In the linguistic shorthand of Eve-Online some minerals are said to be "rare." The rarer mineral is the scarcer one in market terms: they are more expensive than the less scarce ones (fn1). Yet minerals are much less rare than one might suppose: I know where they are, I know how to extract them, and yes, I can even arrange the logistics. But I don't do it myself. Why?
Minerals in Eve-Onine are scarce for lack of another in-game resource which can be indeed quite rare in some areas:
The structures that players use to manage security in Eve-Online can be substantial.
MMOG experiences in general seem to revolve around metering in-game resources out to the players for an intended (game design) effect. The simplest PvE (Player-versus-Environment) pattern might be:
A.) Kill Z and 0.1% of the time it "drops" loot that is a rare item.

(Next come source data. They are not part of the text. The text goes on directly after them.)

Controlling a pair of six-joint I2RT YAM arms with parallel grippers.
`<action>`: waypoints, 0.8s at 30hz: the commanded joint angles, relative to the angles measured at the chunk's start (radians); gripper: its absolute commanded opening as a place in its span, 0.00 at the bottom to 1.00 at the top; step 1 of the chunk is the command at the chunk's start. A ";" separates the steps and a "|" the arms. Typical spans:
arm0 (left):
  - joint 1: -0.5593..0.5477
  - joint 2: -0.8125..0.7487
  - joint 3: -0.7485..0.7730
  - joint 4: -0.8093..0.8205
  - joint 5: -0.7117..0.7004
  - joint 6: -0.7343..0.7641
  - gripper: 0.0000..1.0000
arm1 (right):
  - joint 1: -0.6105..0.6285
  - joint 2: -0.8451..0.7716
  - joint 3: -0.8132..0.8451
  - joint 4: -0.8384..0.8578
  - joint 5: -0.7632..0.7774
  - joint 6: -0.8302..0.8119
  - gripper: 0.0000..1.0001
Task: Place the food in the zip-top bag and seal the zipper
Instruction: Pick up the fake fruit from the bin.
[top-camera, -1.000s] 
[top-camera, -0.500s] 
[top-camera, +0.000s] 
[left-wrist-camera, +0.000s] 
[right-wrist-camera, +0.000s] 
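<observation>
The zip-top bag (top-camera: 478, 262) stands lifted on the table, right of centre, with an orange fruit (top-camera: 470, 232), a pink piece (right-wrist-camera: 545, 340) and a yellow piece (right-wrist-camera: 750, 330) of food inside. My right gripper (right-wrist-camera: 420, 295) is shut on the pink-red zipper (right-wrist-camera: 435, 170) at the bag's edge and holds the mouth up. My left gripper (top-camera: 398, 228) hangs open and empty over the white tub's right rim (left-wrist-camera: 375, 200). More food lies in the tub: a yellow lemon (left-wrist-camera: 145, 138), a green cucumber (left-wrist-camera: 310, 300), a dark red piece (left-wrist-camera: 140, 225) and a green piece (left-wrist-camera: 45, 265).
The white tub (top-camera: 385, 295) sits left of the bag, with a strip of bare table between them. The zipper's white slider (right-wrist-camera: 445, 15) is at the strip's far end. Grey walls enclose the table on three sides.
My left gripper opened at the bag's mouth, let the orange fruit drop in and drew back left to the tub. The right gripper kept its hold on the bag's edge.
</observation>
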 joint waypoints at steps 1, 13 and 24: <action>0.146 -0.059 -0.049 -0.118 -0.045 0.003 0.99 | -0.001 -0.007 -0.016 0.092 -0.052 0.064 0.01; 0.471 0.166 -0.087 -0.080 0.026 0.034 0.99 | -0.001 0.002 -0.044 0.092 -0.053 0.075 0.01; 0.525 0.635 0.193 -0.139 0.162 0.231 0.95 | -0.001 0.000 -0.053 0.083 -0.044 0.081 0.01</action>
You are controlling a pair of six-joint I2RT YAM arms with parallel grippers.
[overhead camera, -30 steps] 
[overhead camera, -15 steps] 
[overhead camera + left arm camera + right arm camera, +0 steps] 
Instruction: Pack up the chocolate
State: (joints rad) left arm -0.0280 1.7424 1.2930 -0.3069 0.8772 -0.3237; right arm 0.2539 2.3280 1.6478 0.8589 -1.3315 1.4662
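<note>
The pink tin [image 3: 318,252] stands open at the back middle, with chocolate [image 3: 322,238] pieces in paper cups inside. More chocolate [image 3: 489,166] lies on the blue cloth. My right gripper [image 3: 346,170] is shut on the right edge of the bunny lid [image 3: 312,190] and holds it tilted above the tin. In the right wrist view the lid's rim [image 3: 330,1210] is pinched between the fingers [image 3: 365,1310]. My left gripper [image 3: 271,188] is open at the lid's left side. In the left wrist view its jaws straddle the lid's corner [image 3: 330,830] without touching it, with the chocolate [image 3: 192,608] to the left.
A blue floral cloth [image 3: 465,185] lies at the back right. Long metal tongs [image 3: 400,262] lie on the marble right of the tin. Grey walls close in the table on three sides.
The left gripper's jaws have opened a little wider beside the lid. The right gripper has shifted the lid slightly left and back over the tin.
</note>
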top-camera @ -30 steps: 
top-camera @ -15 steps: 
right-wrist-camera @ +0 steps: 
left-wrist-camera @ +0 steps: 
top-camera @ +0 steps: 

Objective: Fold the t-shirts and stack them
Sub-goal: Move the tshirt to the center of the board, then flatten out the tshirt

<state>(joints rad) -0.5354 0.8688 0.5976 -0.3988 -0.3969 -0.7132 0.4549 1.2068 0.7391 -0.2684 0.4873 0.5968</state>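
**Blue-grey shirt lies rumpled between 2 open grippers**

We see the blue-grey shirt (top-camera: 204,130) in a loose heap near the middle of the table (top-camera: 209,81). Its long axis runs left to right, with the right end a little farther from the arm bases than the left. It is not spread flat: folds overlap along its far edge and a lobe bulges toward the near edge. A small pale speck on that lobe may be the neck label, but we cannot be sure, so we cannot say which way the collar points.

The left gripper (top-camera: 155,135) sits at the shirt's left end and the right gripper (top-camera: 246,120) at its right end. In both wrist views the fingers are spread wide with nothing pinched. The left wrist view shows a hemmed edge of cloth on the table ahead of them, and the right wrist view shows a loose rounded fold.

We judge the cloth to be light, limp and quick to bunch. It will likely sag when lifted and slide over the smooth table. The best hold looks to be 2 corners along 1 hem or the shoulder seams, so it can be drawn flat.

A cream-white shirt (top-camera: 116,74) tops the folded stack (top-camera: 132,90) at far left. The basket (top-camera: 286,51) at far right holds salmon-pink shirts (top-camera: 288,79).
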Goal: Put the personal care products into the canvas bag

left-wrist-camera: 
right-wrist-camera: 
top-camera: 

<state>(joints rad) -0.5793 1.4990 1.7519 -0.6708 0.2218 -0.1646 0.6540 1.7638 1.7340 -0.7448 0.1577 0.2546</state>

Kill enough of Z and the rare item will eventually show up - the limiting factor is the player's time. This pattern gets extended in PvE by layering on group gating elements, such as:
B.) Limit the number of times/places Z is available. Then players need to organize among themselves to manage distribution of the rare loot among themselves -(queues, sharing, lottery).
Add PvP (Player-versus-Player) then the groups of players might fight over who gets access to the source of that resource (dungeon/monster etc). Thow in bigger Z's, then:
C.) Require groups of players to wrest loot from Z. Groups of players become a logistic resource that needs to be marshalled and maintained and can be scarce at times.
To my view, Eve Online extends the pattern of (C.) insisting that the organization of players and their ability to access regions is the scarce resource. It differs from (C.) in that the ostensible resources sought (minerals) are relatively abundant and would be easily obtainable were it not for other requirements. The Eve-Online variation of the problem becomes:
X.) Do I have enough logistical support ("haulers", tech, ships, etc) to make doing so cost-effective. It also includes organizational overhead: getting enough people to show up at the right place on time.
Y.) Do I have enough player provided security in place to protect my operation to extract that ore.
I have simplified away here two important details. First, the "rare" minerals are not uniformly distributed across the Eve Online universe (see this display). The numbered axis corresponds to the Concord (in-game police) security for a band of regions. The effect of this is to force trade. The second simplification is that (Y.) above refers to areas where players need to provide their own security (< 0.5 on the axis).
Two weeks ago I wrote about how the control of territory and managing its security is a central feature in the game for large player groups called alliances in Eve-Online:
The bread and butter of these alliances is the territory they control: territory forms the first rung of the economic system that makes the game possible (or enjoyable) for its members. From territory comes the minerals to fuel factories to build ships to fight wars.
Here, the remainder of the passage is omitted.